■ WHAT TO WORK ON ■
Where a line of the material includes the string "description", copy that line.

....................

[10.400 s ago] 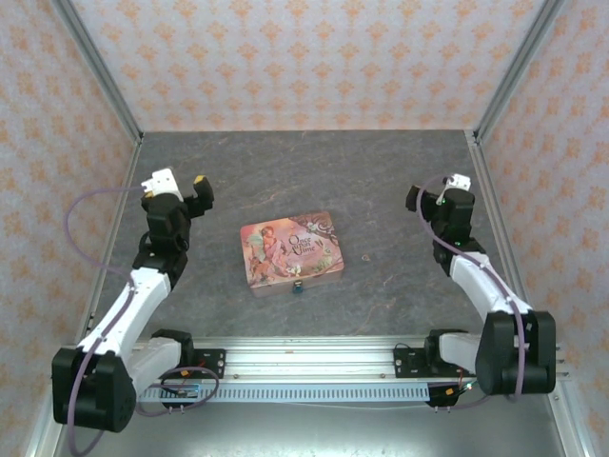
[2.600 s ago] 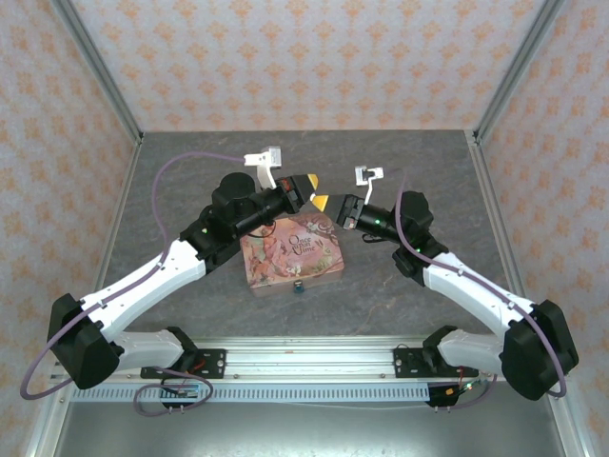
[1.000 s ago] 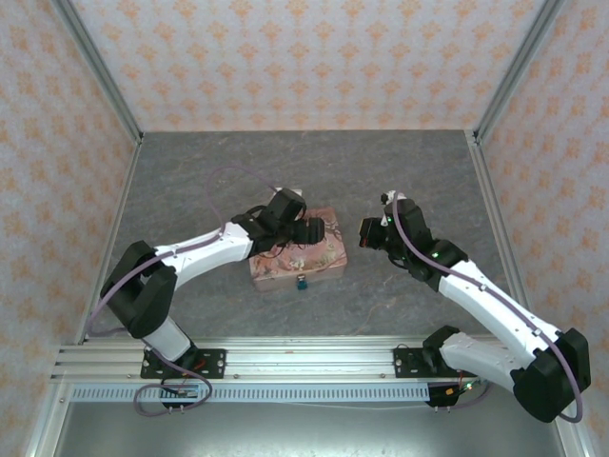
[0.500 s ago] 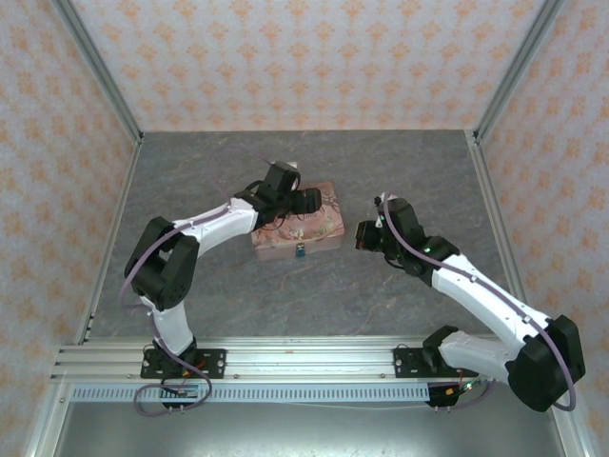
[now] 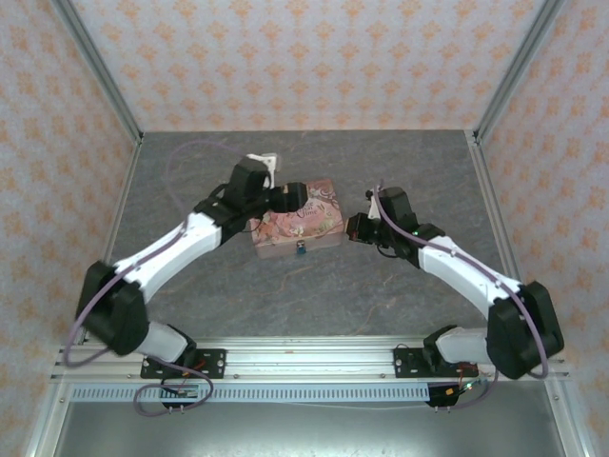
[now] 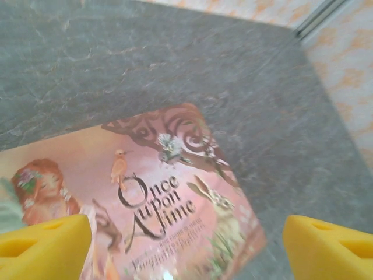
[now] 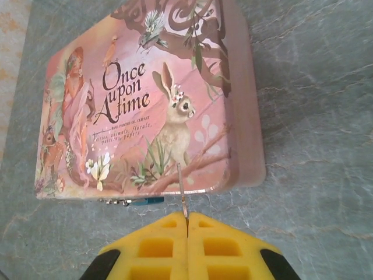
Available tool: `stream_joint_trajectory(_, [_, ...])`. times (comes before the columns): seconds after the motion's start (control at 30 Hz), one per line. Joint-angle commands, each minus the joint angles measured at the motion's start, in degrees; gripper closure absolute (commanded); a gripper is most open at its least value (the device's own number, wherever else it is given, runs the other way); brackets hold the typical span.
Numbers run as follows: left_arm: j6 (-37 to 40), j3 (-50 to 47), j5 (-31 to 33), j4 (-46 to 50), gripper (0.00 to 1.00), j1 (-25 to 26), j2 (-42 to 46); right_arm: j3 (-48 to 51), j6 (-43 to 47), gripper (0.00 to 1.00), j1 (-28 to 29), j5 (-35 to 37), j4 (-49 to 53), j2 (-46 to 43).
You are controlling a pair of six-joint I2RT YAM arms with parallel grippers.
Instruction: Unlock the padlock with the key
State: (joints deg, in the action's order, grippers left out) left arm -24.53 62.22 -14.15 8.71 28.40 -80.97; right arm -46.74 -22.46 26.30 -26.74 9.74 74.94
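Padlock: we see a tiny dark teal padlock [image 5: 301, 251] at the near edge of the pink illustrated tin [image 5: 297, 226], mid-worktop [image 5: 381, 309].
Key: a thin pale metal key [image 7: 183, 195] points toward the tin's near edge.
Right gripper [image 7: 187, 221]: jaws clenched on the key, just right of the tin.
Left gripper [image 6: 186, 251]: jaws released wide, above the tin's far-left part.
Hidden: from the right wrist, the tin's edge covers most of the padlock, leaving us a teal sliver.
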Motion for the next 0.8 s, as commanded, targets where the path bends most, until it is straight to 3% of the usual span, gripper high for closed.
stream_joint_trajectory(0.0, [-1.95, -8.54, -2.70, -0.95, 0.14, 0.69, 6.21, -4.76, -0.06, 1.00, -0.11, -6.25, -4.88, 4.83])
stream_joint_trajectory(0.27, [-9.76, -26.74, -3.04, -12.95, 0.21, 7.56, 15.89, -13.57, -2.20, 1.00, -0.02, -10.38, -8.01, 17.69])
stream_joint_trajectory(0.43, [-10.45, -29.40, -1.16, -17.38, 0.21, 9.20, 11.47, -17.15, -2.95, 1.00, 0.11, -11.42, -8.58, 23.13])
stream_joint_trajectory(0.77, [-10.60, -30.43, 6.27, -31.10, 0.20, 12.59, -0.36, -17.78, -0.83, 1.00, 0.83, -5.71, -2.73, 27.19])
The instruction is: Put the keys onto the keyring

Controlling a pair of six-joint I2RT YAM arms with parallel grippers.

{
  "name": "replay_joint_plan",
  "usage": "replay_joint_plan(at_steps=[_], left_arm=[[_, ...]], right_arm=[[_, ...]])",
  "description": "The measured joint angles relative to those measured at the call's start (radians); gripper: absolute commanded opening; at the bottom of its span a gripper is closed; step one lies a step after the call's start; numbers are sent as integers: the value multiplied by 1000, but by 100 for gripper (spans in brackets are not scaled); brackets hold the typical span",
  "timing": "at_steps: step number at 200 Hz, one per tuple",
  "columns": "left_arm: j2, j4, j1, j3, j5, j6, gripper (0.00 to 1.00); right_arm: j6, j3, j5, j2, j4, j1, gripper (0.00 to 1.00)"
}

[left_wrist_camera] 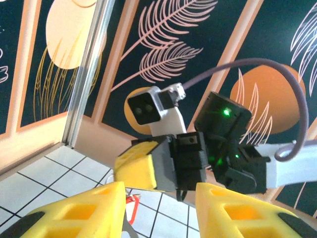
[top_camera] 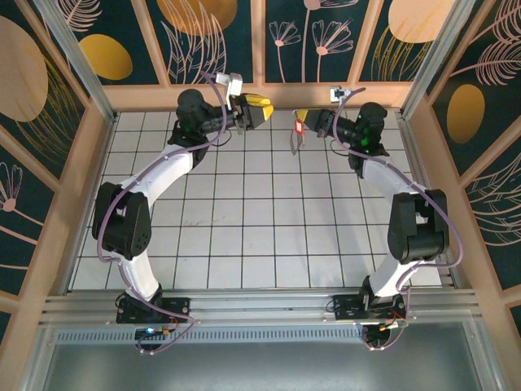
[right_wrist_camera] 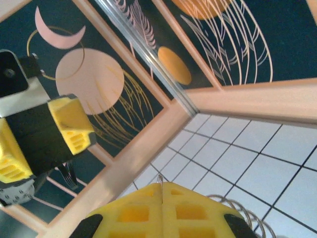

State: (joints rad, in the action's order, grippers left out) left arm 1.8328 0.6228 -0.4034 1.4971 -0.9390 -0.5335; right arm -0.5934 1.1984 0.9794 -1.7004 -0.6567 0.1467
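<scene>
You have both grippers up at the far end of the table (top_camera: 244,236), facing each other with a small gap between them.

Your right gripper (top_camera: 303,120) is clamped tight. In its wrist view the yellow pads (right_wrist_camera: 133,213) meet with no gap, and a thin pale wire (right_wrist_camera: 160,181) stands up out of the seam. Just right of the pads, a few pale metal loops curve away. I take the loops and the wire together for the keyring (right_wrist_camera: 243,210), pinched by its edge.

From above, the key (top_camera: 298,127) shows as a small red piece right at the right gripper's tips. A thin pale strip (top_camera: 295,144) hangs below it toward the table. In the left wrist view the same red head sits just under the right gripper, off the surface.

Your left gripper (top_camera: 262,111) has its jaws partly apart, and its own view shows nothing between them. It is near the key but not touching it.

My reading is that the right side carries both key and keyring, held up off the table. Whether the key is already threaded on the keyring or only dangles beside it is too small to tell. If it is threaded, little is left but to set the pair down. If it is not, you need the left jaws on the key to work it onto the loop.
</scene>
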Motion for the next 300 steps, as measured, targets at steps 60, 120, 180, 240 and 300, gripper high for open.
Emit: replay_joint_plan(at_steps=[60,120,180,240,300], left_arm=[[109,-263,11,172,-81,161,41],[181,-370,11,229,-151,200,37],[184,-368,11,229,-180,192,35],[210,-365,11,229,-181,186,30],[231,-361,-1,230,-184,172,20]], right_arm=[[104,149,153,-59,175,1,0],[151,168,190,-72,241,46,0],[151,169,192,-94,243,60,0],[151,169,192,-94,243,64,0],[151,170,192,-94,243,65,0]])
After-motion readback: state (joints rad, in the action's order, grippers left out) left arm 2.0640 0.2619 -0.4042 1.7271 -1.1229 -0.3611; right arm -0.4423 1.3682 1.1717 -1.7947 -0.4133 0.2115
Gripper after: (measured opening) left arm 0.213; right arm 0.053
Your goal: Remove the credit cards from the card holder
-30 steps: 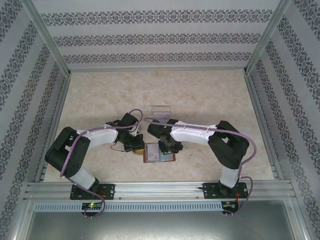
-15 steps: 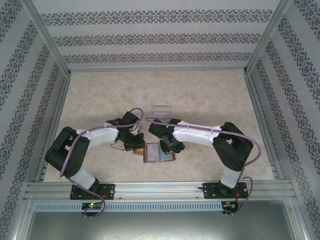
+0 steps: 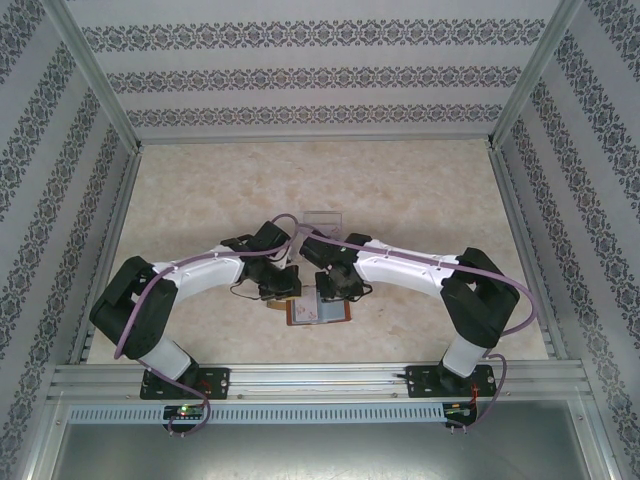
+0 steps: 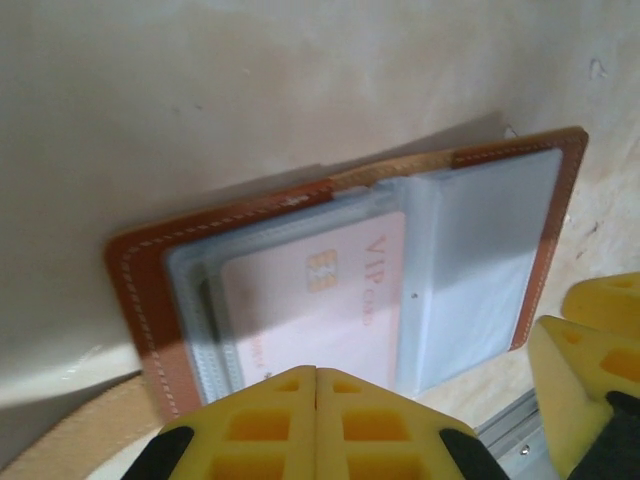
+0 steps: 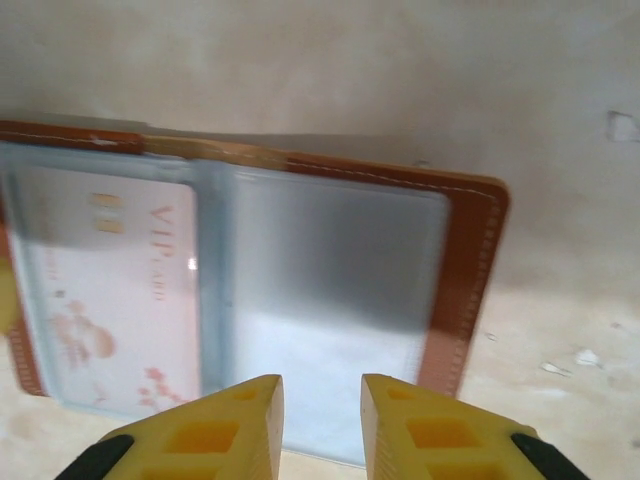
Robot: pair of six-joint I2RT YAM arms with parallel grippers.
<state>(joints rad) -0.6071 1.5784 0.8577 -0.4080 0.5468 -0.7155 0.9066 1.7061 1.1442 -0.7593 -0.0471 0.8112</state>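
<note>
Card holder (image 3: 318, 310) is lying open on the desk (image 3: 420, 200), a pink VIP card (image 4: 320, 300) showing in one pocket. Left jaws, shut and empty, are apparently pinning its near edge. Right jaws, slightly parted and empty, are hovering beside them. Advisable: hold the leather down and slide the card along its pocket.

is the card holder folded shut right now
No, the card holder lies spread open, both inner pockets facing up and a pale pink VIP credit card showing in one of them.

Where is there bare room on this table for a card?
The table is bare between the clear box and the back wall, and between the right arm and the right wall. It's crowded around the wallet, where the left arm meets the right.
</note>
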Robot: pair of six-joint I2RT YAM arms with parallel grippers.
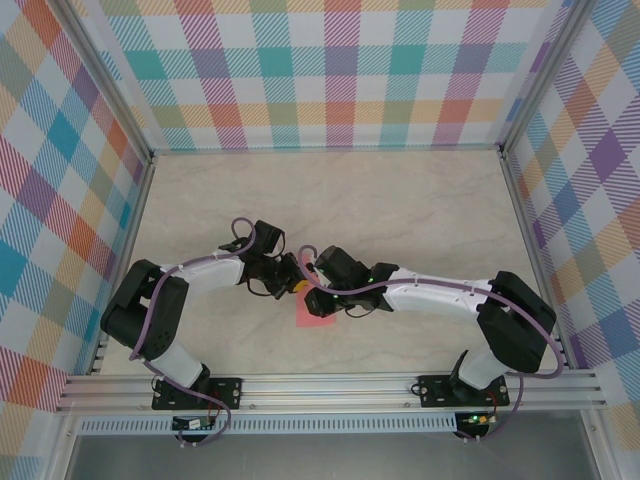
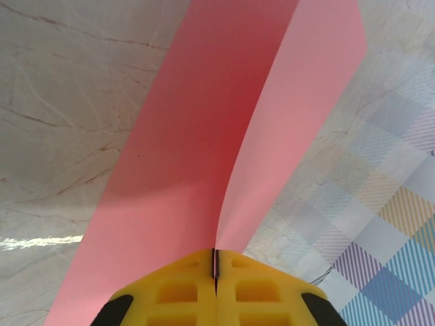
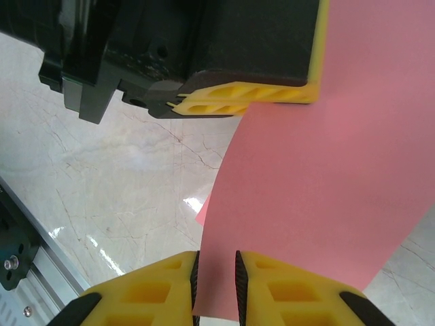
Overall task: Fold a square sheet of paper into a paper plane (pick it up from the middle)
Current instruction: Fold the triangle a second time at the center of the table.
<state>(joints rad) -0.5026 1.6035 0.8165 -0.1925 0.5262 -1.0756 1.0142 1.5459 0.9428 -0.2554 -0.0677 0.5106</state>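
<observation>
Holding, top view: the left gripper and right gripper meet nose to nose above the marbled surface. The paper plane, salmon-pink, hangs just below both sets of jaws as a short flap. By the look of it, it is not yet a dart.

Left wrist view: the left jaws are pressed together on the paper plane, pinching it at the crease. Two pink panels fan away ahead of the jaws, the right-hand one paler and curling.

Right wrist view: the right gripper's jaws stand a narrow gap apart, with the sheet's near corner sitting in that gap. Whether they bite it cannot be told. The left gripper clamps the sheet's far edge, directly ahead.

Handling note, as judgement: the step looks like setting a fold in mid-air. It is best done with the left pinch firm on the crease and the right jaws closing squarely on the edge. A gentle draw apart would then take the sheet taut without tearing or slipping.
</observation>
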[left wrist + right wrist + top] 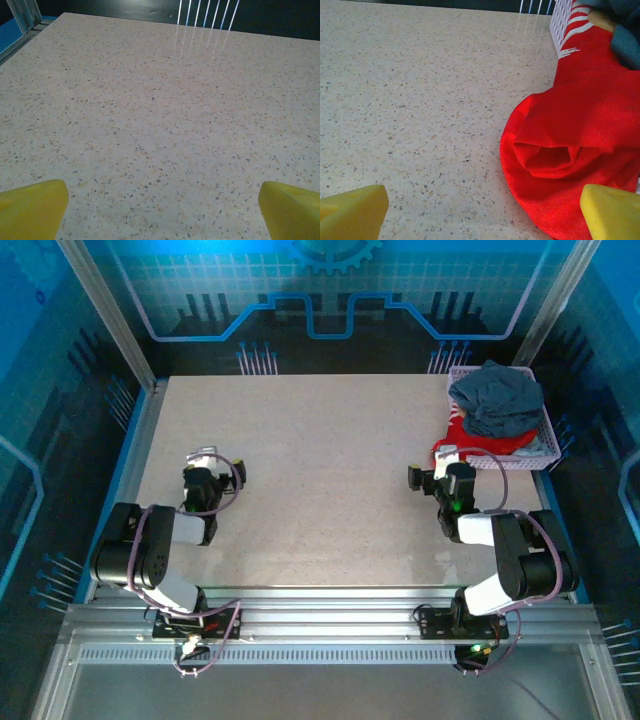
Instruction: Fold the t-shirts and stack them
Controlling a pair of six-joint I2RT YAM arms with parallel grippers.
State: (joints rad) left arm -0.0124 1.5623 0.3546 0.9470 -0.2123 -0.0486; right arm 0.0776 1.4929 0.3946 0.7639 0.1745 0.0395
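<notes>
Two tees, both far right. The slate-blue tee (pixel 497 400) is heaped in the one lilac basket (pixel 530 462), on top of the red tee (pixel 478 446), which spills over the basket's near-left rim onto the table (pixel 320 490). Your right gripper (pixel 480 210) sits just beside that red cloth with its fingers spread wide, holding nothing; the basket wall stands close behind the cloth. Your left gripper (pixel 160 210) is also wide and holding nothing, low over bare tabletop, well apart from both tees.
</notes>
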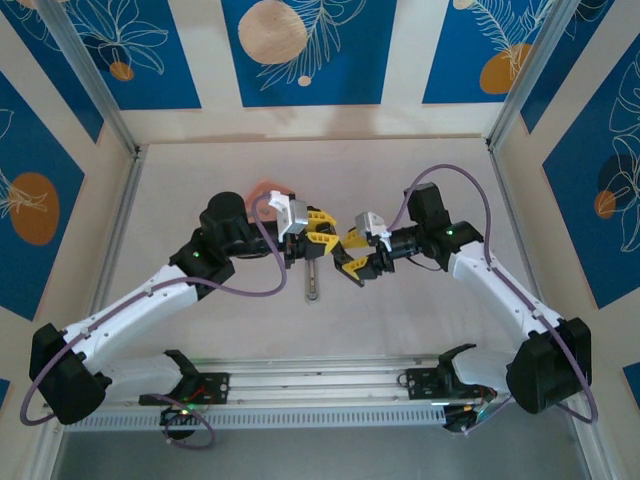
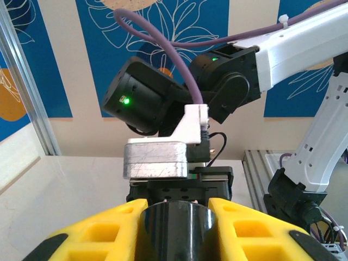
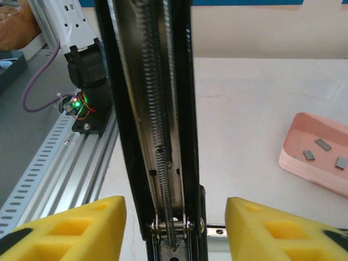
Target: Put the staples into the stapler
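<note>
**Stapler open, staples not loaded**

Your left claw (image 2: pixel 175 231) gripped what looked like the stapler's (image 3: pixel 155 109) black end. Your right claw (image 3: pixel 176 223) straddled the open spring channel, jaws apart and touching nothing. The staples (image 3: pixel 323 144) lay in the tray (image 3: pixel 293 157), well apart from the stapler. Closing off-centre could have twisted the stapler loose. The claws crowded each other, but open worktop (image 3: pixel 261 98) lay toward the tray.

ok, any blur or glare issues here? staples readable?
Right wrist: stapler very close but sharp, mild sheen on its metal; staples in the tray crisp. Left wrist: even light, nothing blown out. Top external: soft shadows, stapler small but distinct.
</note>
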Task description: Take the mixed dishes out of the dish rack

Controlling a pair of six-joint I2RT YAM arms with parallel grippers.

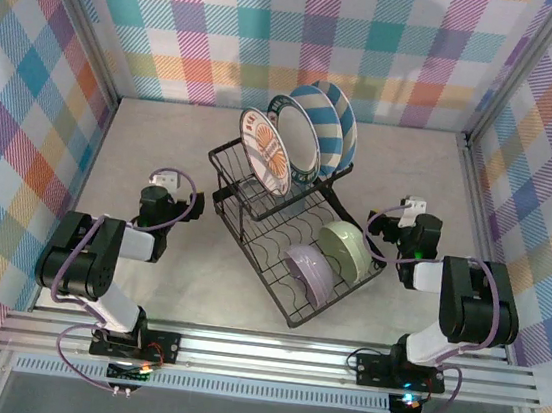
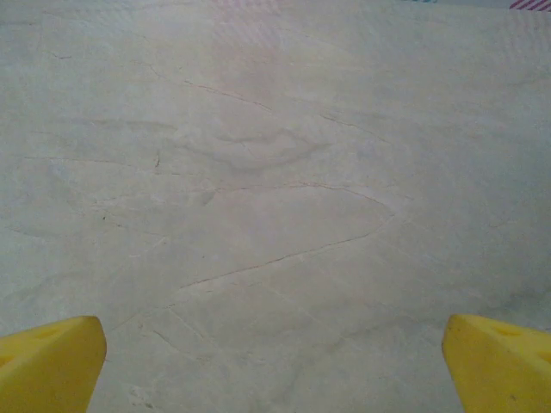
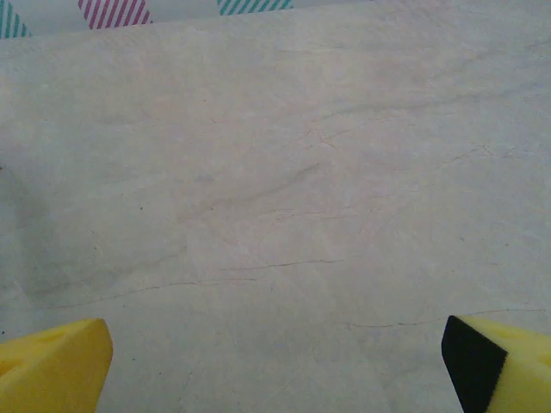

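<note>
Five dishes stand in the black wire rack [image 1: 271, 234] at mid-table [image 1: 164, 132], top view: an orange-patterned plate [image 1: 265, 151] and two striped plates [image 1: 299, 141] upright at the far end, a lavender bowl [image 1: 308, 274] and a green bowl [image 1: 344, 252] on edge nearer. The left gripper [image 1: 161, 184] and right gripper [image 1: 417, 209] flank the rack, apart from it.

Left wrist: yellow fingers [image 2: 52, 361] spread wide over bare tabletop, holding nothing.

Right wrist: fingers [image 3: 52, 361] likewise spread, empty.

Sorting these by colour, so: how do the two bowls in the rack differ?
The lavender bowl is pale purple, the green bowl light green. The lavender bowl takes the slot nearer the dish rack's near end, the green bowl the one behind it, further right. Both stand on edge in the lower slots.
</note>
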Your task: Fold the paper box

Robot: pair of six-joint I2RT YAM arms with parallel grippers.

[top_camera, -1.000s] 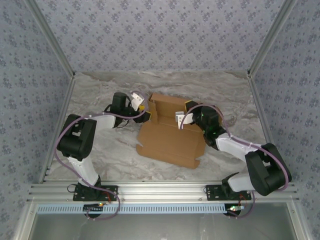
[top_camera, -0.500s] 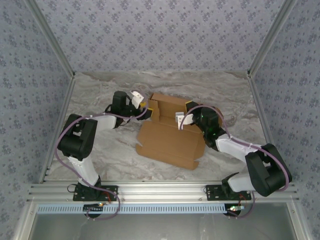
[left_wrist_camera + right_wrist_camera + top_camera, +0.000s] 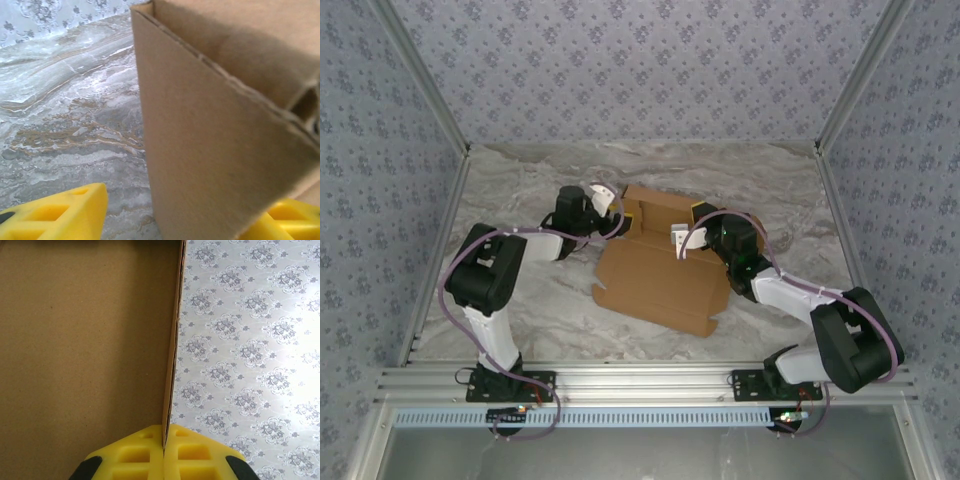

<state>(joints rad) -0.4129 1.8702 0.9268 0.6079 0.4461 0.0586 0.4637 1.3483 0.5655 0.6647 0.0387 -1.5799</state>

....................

■ RESULT OF THE EXERCISE ■
  "description": "The measured joint angles relative to those measured at the call's start (radians); gripper: absolute commanded opening; at the bottom of its span a gripper is closed; step one lies a step after the call's start; numbers are sent as integers: the value multiplied by 1000, but by 100 for gripper (spans in brackets are not scaled); brackets hold the typical span",
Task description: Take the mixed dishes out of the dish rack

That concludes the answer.